1. Home
  2. How to Deploy Spark with Kubernetes on Bright 9.1 with CentOS8

How to Deploy Spark with Kubernetes on Bright 9.1 with CentOS8

The steps described in this page can be followed to run a distributed Spark application using Kubernetes on Bright 9.1.

1. Software versions

The Docker image that is going to be used for Spark will provide software with the following main versions:

  • Operating System: Debian GNU/Linux 10
  • Apache Spark: 3.1.1
  • Open JDK: 8
2. Prerequisites

The steps described in this article have been tested with this environment:

  • Kubernetes: 1.18.15 (default values for cm-kubernetes-setup are sufficient)
  • Docker version: 19.03.15 (provided by cm-kubernetes-setup)
  • Docker registry (default values for cm-docker-registry-setup are sufficient)
3. Locally install Spark

In order to run Spark applications, the spark-submit binary is required.
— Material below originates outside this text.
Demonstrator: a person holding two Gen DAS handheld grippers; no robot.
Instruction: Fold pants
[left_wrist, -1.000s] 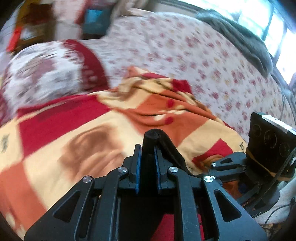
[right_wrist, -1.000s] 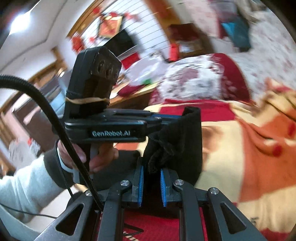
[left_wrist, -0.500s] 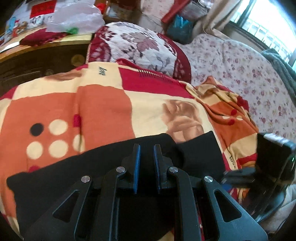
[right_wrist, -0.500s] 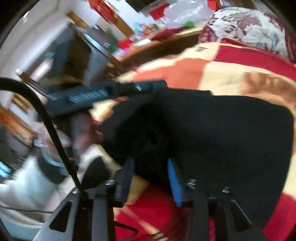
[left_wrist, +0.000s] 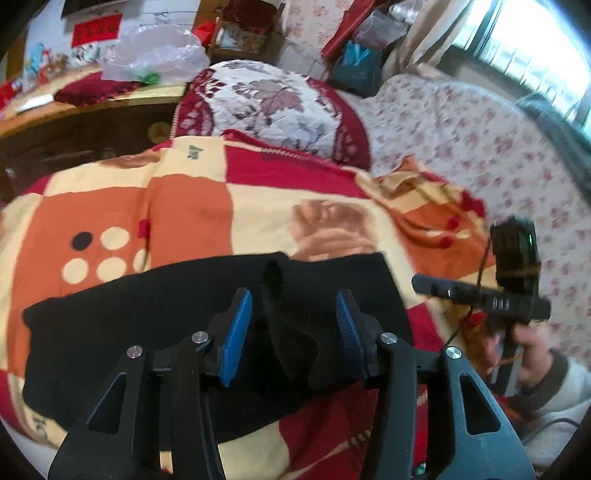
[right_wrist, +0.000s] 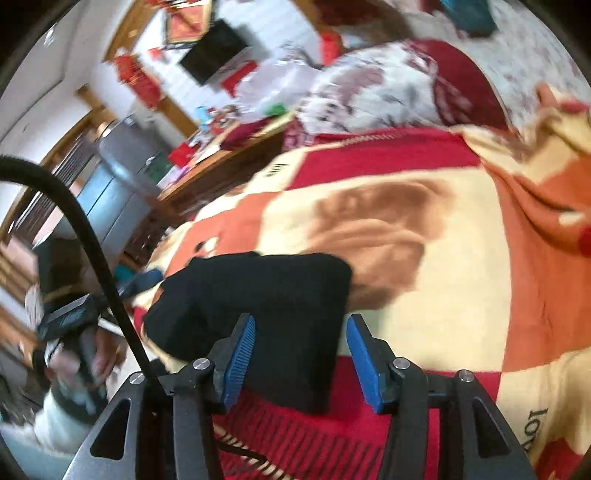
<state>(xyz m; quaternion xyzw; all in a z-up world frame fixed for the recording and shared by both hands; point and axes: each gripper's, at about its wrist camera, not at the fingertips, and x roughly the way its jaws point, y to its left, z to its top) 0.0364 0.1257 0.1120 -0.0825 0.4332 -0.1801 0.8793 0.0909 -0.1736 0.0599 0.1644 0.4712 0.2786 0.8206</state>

The binary can be download as follows:

# sudo yum install -y git java-1.8.0-openjdk-devel
# wget https://apache.mirror.wearetriple.com/spark/spark-3.1.1/spark-3.1.1-bin-hadoop3.2.tgz
# tar -zxvf spark-3.1.1-bin-hadoop3.2.tgz
# cd spark-3.1.1-bin-hadoop3.2/
# export JAVA_HOME=/usr/lib/jvm/java-1.8.0-openjdk
# export PATH=$PATH:$JAVA_HOME/bin
4. Image creation

In a cluster with a Docker registry having domain head-node-name and port number 5000, run:

# module load docker
# ./bin/docker-image-tool.sh -r head-node-name:5000/brightcomputing -t v3.1.1 ./kubernetes/dockerfiles/spark/Dockerfile build
# ./bin/docker-image-tool.sh -r head-node-name:5000/brightcomputing -t v3.1.1 -p ./kubernetes/dockerfiles/spark/bindings/python/Dockerfile build
# docker push head-node-name:5000/brightcomputing/spark:v3.1.1 
# docker push head-node-name:5000/brightcomputing/spark-py:v3.1.1

It should now be possible to pull the image just created:

# docker pull head-node-name:5000/spark:v3.1.1
# docker pull head-node-name:5000/spark-py:v3.1.1
5. Configure Kubernetes for Spark
# module load kubernetes
# cat << EOF > spark.yaml
apiVersion: v1
kind: ServiceAccount
metadata:
  name: spark
  namespace: default
secrets:
- name: spark-token-gmdfz
---
apiVersion: rbac.authorization.k8s.io/v1
kind: ClusterRoleBinding
metadata:
  name: spark-role
roleRef:
  apiGroup: rbac.authorization.k8s.io
  kind: ClusterRole
  name: edit
subjects:
- kind: ServiceAccount
  name: spark
  namespace: default
EOF

# kubectl apply -f spark.yaml
6. Run Spark with Kubernetes

Kubernetes can now be used to start a Spark cluster.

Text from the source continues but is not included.